By Strunf on 3/10/2008 3:17:09 PM , Rating: 2
What will be of these guys once the fatal days comes ?

As it is now its like if they went to see a doctor just to be told they will be dead in the next 20 or so years.




RE: WD ? Seagate ?...
By prenox on 3/10/2008 5:25:48 PM , Rating: 2
The size of SSD to an equal size HDD is nowhere near the same price and Unless the SSD goes down in price and up in storage space at the same time your still going to be using a regular HDD to store the rest of your stuff even if you are using a SSD as your OS drive. Its not like these companies won't have time to come up with a way to stay in business in the mean time. Its not like SSD is driving them out of business as we speak.


RE: WD ? Seagate ?...
By mindless1 on 3/11/2008 2:39:27 AM , Rating: 2
You might be surprised how many people doctors would tell would be dead in 20 years if the doctor was being frank and heartless.

20 years is a long time in the tech industry, many startups today can only hope to last 5 years. Hard drive manufacturers already have a lot of infrastructure and good tech, it wouldn't be too far fetched for them to knock out a PCB, buy a few reels of controller chips and memory and there ya go, new players in the SSD market. In a few years what are now proprietary controller chips will be line-items at any electronics supply house and it'll be business as usual, who can market better and cut costs enough to give frugal PC shoppers what seems like the best deal. Unlike Intel vs AMD, SSD drive market could become a lot larger than the HDD market because any small company that makes (a sound card for example) could equally produce a SSD, it doesn't require the precision and elaborate manufacturing capability a mechanical HDD does.

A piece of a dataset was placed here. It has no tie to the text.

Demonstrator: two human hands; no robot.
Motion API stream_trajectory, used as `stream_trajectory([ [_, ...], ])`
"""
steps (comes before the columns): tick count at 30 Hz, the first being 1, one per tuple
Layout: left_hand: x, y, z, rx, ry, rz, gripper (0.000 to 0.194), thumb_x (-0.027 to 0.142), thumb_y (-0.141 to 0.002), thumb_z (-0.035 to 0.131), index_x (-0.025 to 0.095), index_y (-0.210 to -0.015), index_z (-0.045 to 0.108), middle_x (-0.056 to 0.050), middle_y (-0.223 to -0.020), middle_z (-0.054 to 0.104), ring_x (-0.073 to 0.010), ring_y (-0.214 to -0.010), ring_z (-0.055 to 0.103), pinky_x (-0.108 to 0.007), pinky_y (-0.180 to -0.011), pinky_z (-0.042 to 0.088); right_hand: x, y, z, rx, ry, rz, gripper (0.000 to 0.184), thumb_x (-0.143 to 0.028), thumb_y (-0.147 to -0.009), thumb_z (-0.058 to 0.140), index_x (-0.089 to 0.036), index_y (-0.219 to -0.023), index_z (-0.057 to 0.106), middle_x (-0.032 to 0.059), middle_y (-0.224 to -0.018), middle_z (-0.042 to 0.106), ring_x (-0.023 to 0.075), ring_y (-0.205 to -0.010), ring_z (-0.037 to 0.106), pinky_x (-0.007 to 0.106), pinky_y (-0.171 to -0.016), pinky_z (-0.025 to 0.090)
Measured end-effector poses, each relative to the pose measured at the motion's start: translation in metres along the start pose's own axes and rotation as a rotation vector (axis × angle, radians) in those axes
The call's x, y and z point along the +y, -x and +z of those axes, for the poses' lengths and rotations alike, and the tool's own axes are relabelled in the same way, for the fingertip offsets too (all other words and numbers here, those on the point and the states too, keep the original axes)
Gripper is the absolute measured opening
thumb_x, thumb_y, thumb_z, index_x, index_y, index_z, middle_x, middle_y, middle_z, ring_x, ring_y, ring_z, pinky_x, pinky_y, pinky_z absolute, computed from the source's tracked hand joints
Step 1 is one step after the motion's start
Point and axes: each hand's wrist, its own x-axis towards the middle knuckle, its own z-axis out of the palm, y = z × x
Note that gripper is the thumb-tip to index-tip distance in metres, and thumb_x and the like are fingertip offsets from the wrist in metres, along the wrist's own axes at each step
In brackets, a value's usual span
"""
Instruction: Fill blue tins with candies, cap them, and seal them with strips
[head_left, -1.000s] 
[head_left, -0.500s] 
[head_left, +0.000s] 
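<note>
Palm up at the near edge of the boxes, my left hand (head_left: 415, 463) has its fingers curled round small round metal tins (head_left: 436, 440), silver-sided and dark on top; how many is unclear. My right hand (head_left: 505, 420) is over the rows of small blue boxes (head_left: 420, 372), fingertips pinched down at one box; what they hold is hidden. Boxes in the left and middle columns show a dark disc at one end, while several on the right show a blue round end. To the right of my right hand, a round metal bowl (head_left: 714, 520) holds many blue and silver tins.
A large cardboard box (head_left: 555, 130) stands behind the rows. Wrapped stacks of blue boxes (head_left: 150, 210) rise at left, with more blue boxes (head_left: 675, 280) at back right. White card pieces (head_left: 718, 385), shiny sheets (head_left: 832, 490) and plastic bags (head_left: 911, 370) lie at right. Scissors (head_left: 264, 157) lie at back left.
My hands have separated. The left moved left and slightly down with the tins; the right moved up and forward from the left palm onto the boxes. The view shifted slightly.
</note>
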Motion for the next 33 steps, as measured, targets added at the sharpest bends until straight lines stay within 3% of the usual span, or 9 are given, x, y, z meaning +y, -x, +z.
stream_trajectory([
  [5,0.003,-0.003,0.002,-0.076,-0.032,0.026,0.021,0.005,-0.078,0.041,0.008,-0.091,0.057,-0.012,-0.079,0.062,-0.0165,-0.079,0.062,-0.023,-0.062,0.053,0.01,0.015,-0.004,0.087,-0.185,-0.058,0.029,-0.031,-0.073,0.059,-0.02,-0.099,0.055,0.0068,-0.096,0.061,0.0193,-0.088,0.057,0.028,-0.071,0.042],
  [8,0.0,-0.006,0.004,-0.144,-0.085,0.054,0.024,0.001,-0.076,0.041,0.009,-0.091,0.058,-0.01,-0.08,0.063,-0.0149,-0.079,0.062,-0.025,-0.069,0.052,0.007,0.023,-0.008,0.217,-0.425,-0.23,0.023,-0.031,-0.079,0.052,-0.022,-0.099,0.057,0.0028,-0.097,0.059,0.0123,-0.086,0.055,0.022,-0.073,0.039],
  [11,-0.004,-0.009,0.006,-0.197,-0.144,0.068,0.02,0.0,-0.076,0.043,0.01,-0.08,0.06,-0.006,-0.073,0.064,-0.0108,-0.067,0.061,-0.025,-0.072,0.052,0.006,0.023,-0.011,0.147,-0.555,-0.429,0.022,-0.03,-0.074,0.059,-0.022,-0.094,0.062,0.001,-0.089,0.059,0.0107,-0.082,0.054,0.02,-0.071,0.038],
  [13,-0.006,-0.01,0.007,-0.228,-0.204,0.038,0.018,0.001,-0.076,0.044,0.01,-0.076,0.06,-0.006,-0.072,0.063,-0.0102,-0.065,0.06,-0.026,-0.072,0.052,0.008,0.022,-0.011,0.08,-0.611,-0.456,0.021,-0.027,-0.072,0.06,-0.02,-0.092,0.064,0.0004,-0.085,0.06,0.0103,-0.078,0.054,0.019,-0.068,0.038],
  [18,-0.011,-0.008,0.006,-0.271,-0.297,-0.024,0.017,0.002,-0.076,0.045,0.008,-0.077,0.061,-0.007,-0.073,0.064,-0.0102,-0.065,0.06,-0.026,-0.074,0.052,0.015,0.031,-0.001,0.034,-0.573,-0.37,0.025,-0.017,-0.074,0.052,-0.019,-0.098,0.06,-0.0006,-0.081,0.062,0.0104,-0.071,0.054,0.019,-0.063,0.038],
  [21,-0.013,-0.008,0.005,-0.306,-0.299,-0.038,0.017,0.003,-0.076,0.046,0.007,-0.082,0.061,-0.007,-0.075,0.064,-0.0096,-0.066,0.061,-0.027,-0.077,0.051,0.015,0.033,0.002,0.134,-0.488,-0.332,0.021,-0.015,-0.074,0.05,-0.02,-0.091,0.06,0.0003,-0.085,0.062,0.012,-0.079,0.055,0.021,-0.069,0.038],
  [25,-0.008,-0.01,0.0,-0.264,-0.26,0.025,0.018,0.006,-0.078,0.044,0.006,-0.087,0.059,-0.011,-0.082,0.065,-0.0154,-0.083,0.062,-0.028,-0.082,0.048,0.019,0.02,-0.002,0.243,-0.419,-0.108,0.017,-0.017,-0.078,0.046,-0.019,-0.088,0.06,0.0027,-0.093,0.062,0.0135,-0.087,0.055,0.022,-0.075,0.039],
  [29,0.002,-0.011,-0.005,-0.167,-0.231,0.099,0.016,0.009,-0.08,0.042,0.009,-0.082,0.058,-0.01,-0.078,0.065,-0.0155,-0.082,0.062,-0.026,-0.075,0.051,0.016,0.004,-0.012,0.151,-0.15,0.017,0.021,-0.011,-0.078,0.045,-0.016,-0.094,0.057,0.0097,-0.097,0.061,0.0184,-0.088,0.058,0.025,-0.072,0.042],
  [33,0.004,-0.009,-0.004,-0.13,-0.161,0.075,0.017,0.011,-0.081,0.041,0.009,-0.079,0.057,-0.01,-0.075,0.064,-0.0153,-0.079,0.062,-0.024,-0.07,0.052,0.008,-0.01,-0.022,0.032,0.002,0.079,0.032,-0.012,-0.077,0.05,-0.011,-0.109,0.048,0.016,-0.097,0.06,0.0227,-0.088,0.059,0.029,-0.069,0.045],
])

Why limit to 1.8"/2.5" size?
By Roy2001 on 3/10/2008 5:47:02 PM , Rating: 2
Correct me if I am wrong, but I think only interface matters. Then why limit to 1.8"/2.5" size? I would think a CF card size SSD would be better for small laptop like Eee or MBA.

IMO, for MID type of devices, SSD which contains controller chip and flash chips should be soldered to MB directly, while CF or SD slot should provide HD expansion.




RE: Why limit to 1.8"/2.5" size?
By mindless1 on 3/11/2008 2:43:41 AM , Rating: 2
Indeed, some (typically embedded) boards do have a CF slot. Realize though that flash chip density vs. perceived storage requirement are what makes the SSD longer to hold more chips, but as for the 1.8" sizing have you measured a CF card? Not so much narrower than that. It isn't that hard to design around a slightly larger sized card, remember there will still be other size limitations related to the needs of the user - the keyboard and screen size, their width means it wouldn't be much of a penalty to have a longer flash storage card instead of CF.